To start off, the merits of getting a $60 haircut for a P6 child are debatable. Conditioning him to believe that any haircut other than a $60 one is a bad one - is absolutely revolting. Yet that is precisely what the mother, through her actions, has done.
Next, the audacity of the mother is outrageous. If you send your son to a particular school, you're responsible for getting him to abide by the school rules. Yet she deliberately flouted the rules by sending him for a haircut which was in violation of the rules, after having received a letter outlining said rules.
Most importantly, the rules are there for a reason. I'm the last person who would blindly follow arbitrary rules (well, maybe not the last, but you get the point). However, the point of haircuts and uniforms, especially in this day and age when long hair is no longer a sign of drug abusers (etc), is to inculcate certain values in the child - values such as justice and equality. To wit: your child is not a precious little snowflake. It doesn't take a lot to make a child like yours. 30 misspent minutes of 2 people's time will suffice to do that. Your child is to be treated no differently from all the other children in the same school, regardless of whether their parents can afford $60 haircuts or $16 haircuts or $6 haircuts, and that's why his hair and uniform have to follow regulations.

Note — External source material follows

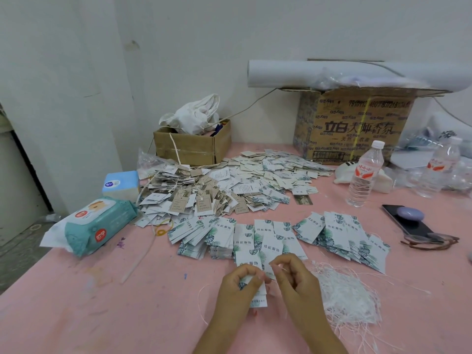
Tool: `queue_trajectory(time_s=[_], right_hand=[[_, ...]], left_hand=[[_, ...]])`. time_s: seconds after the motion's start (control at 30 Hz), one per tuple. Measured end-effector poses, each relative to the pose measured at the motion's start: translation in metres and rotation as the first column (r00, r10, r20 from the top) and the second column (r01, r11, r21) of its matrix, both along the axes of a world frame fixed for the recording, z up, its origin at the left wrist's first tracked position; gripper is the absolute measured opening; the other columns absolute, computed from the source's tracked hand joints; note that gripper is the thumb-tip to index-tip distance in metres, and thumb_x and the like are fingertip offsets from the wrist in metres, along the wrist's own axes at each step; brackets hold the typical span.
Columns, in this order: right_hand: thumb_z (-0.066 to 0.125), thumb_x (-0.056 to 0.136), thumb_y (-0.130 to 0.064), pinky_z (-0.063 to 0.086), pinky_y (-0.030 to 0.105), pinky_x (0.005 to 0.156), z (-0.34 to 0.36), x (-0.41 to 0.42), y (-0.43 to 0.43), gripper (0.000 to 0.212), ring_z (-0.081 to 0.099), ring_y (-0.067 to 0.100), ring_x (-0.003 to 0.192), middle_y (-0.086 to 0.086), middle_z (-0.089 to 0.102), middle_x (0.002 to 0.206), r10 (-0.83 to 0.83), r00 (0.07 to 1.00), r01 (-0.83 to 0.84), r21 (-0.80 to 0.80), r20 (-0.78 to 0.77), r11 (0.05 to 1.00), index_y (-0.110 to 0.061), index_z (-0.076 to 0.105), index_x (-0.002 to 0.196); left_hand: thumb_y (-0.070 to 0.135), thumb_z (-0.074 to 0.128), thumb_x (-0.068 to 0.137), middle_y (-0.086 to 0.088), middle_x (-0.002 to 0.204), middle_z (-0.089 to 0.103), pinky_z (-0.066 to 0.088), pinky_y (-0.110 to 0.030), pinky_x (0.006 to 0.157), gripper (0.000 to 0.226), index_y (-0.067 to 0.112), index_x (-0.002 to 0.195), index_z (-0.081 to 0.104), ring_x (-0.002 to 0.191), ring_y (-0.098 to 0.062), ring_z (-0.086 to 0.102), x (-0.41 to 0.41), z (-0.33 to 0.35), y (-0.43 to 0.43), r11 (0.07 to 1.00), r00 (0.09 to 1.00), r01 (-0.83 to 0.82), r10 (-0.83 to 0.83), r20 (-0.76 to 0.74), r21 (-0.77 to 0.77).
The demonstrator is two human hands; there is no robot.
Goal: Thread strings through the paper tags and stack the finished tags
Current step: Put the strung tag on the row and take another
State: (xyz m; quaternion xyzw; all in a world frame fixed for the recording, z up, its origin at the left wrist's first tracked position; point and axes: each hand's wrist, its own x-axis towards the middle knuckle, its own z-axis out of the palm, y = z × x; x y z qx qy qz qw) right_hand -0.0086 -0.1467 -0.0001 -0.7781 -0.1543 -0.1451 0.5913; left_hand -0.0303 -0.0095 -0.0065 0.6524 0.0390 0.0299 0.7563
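Bright, even, diffuse indoor light; shadows fall soft and faint on the pink table [107, 310]. Wide-angle distortion bends the wall [63, 72] lines near the left edge. Slight overall softness; print on the far cardboard box [357, 123] appears smeared.

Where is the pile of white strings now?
In the head view, the pile of white strings lies on the pink table, just right of the right hand and nearer the person than the leaf-print tags.
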Motion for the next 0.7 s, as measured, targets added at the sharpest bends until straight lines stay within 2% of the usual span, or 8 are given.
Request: queue_trajectory(time_s=[0.07, 0.13, 0.23, 0.33, 0.43, 0.53, 0.7], right_hand=[[0.072, 0.082, -0.024, 0.026, 0.013, 0.050, 0.0023, -0.0011, 0.0017, 0.014, 0.034, 0.005, 0.049, -0.008, 0.041, 0.054, 0.014, 1.000, -0.013, -0.023, 0.026, 1.000, -0.038, 0.069, 0.082], [0.073, 0.074, -0.034, 0.027, 0.011, 0.050, 0.0063, -0.0030, 0.0039, 0.007, 0.037, 0.003, 0.050, -0.012, 0.054, 0.062, 0.032, 0.999, -0.032, -0.007, 0.031, 0.999, -0.038, 0.073, 0.079], [0.074, 0.067, -0.035, 0.030, 0.008, 0.049, 0.0079, -0.0032, 0.0038, 0.011, 0.044, -0.001, 0.050, -0.016, 0.061, 0.070, 0.008, 1.000, -0.009, 0.050, 0.018, 0.999, -0.041, 0.075, 0.076], [0.079, 0.066, -0.028, 0.031, 0.009, 0.050, 0.0069, -0.0015, 0.0016, 0.011, 0.044, 0.000, 0.052, -0.013, 0.059, 0.064, -0.005, 1.000, 0.006, 0.055, -0.025, 0.998, -0.038, 0.076, 0.071], [0.082, 0.069, -0.017, 0.031, 0.012, 0.052, 0.0045, 0.0015, -0.0004, 0.021, 0.042, 0.002, 0.055, -0.010, 0.059, 0.064, -0.018, 0.999, 0.018, 0.008, -0.048, 1.000, -0.036, 0.076, 0.068], [0.081, 0.072, -0.015, 0.028, 0.014, 0.053, 0.0043, 0.0031, -0.0002, 0.020, 0.038, 0.004, 0.055, -0.012, 0.050, 0.061, -0.001, 0.998, 0.001, -0.003, -0.059, 1.000, -0.034, 0.074, 0.069], [0.081, 0.071, -0.007, 0.034, 0.011, 0.057, 0.0047, 0.0026, 0.0013, 0.026, 0.044, 0.000, 0.059, -0.016, 0.054, 0.069, 0.089, 0.991, -0.083, 0.062, -0.101, 0.995, -0.033, 0.076, 0.075]], left_hand=[[0.017, 0.066, 0.090, -0.008, 0.078, 0.073, 0.048, -0.026, 0.044, 0.014, 0.017, 0.076, 0.070, 0.063, -0.019, 0.066, -0.0001, 0.0002, 0.0006, 1.000, 1.000, -0.008, 0.008, -0.001, 0.001], [0.016, 0.066, 0.091, -0.009, 0.075, 0.072, 0.048, -0.027, 0.044, 0.015, 0.017, 0.076, 0.069, 0.064, -0.021, 0.065, -0.0002, 0.0014, 0.0011, 1.000, 1.000, -0.013, 0.013, 0.005, -0.003], [0.016, 0.064, 0.092, -0.007, 0.076, 0.070, 0.049, -0.028, 0.044, 0.013, 0.014, 0.080, 0.067, 0.067, -0.022, 0.065, -0.0006, 0.0021, 0.0009, 1.000, 1.000, -0.008, 0.008, 0.009, -0.003], [0.018, 0.064, 0.092, 0.001, 0.068, 0.066, 0.048, -0.028, 0.044, 0.022, 0.025, 0.072, 0.067, 0.062, -0.021, 0.062, -0.0001, 0.0019, 0.0000, 1.000, 1.000, 0.007, -0.007, 0.007, 0.012], [0.018, 0.064, 0.093, 0.005, 0.065, 0.064, 0.047, -0.030, 0.046, 0.027, 0.030, 0.068, 0.065, 0.059, -0.018, 0.061, -0.0001, 0.0008, -0.0005, 0.999, 1.000, 0.004, -0.004, 0.003, 0.042], [0.019, 0.063, 0.093, 0.005, 0.066, 0.064, 0.048, -0.029, 0.048, 0.025, 0.029, 0.070, 0.064, 0.058, -0.015, 0.061, 0.0002, -0.0016, -0.0004, 0.996, 0.999, -0.016, 0.013, 0.035, 0.090], [0.012, 0.060, 0.094, 0.008, 0.067, 0.065, 0.047, -0.020, 0.055, 0.023, 0.019, 0.073, 0.060, 0.061, -0.005, 0.061, 0.0013, -0.0029, 0.0000, 0.994, 0.998, -0.008, 0.000, 0.067, 0.112]])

By insisting on a $60 haircut which makes her child look different, this mother has basically repudiated the notion that he is subject to the same justice and equal treatment that all the other children receive.
But then, of course, she probably doesn't believe it herself.
After all, for all the talk we hear of slippage in young people's moral standards, they had to get their values from somewhere. And whilst we may argue about whether some liberal values have crept in from the West, there is one damaging 'value' which has enshrined itself in Singaporean society from the very beginning, passed down from generation to generation, and whose corrupting influence is all-pervasive now - as we can see in this case.
It's the love of money. And, as we all know, it is the root of all kinds of evil.